> _INPUT DATA_:
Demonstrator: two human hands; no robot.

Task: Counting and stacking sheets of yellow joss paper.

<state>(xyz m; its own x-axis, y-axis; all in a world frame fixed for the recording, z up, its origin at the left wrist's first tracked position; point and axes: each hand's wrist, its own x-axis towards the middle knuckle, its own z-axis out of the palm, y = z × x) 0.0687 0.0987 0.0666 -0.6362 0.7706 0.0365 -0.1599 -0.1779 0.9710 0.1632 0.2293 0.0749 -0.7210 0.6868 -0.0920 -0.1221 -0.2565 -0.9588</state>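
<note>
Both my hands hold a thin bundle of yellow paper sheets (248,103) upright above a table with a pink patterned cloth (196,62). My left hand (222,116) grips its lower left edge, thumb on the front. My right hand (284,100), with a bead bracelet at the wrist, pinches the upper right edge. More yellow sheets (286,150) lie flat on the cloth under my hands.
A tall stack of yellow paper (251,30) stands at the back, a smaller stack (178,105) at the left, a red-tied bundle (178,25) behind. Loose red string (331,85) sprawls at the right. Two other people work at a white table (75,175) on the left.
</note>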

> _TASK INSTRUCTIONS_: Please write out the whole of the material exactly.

> _THE ANSWER_:
Demonstrator: two human hands; no robot.

Task: Counting and stacking sheets of yellow joss paper.

<state>(xyz m; its own x-axis, y-axis; all in a world frame fixed for the recording, z up, its origin at the left wrist's first tracked position; point and axes: each hand's wrist, its own x-axis towards the middle knuckle, its own z-axis out of the palm, y = z × x) 0.0687 0.0987 0.0666 -0.6362 0.7706 0.0365 -0.1599 -0.1779 0.9710 0.1632 0.2293 0.0749 -0.7210 0.6868 -0.0920 -0.1221 -0.2565 -0.9588</state>
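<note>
Both my hands hold a thin bundle of yellow paper sheets (248,103) upright above a table with a pink patterned cloth (196,62). My left hand (222,116) grips its lower left edge, thumb on the front. My right hand (284,100), with a bead bracelet at the wrist, pinches the upper right edge. More yellow sheets (286,150) lie flat on the cloth under my hands.
A tall stack of yellow paper (251,30) stands at the back, a smaller stack (178,105) at the left, a red-tied bundle (178,25) behind. Loose red string (331,85) sprawls at the right. Two other people work at a white table (75,175) on the left.
</note>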

With that, the exercise is done.